Первого сентября мы пришли в школу, а в нашем классе новенькие.
– Из эвакуированных, – шепнул мне Костя Бухтияров и словно прилип глазами к высокой стройной девчонке, которая гордо шествовала между партами. Она как-то царственно села, неуловимым движением рук поправила роскошные черные волосы, и я вдруг почувствовал, что меня тоже будто привязывают к ней.
– Оля Горелик, она с Украины… Девчонка – закачаешься!

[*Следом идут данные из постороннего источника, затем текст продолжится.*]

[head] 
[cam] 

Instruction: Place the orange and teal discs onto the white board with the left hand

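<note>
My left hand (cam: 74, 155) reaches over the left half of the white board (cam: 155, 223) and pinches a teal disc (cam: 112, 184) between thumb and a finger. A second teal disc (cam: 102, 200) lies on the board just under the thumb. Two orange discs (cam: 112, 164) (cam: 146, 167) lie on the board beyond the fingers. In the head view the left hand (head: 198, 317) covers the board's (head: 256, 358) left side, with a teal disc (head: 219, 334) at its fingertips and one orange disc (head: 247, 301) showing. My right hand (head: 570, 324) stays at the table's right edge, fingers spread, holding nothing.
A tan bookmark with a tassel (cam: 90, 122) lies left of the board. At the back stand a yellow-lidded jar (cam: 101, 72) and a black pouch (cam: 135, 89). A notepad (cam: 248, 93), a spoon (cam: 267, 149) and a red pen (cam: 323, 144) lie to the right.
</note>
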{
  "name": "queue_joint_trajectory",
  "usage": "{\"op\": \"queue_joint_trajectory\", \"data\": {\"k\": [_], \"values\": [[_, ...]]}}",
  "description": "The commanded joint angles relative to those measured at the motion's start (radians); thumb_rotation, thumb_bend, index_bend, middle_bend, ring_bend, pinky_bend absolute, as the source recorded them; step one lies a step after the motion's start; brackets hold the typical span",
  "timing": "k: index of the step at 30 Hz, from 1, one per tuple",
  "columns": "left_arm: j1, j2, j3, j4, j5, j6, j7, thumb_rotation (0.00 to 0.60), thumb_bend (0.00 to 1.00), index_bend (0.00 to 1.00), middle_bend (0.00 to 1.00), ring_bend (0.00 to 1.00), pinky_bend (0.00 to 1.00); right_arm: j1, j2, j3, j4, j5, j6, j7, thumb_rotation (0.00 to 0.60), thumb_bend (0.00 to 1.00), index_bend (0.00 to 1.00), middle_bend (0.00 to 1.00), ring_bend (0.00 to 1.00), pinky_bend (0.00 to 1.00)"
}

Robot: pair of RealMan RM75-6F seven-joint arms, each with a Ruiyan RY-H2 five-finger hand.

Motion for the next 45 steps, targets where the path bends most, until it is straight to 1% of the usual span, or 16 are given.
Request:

На перемене я рассмотрел Олю. Костя был прав. Румяные, как персики, щеки, глаза быстрые, насмешливые и, к сожалению, уже знающие, какие они ослепительные. Оля проплыла мимо, опалив нас насмешливым взглядом. «Что, мальчики, язык от удивления проглотили?» При этом она так гордо и достойно держала свою надменную головку, что я тут же простил ее высокомерие.
Но не такими были наши ребята. Зазнайке объявили бойкот.
А ей хоть бы что! Она ни в ком не нуждалась.
– Отлично, Оля! – словно в насмешку нам, неслась ей вслед учительская похвала, когда она, гордая и независимая, шла от доски. Оля никогда ни у кого не списывала. Это было невероятно. Даже самые трудные задачи у нее всегда были решены.
Оля училась в нашей школе всего месяца три. После бомбежки Бекетовки их семья уехала не то на Урал, не то в Среднюю Азию, но об этой девчонке я помнил долго.
Ждал от нее письма, хотя она не знала моего адреса. К ней ни разу не подошел, никогда не говорил с глазу на глаз, а вот ждал писем и придумывал всякие истории, которые якобы случались с нами обоими.
Вот как мы «прощались». До глубокой ночи просидели на лавочке, на берегу Волги. Я до сих пор помню, на какой лавочке мы сидели, и будто вижу со стороны на фоне блеклого заволжского неба наши силуэты. А потом пошел провожать Олю.
Утром они уезжали, и я был у них дома. Оля украдкой подала мне знак. Я ответил так же незаметно. Мы никого не хотели посвящать в нашу «тайну»…
Эта сцена так много раз «проигрывалась» в моем воображении, что я уже готов был поверить: именно так оно и было. Оля стала каким-то наваждением. Позже, когда война откатилась от Сталинграда и я уже не считал себя мальчишкой, потому что был рабочим человеком, Оля перекочевала в мои «военные воспоминания».
Я довольно живописно рассказывал товарищам по работе, как нас с Олей во время бомбежки чуть не убило. Швырнуло на пол, а когда после взрыва бомбы поднялись, то оказалось, что в комнате нет стены. Случай такой был, но я тогда находился не у Оли, а у Сеньки Грызлова, одноклассника, тоже из эвакуированных. Судьба Сеньки и всей семьи была другой, но об этом дальше. А с Олей Горелик, вернее, со мной происходили самые невероятные превращения.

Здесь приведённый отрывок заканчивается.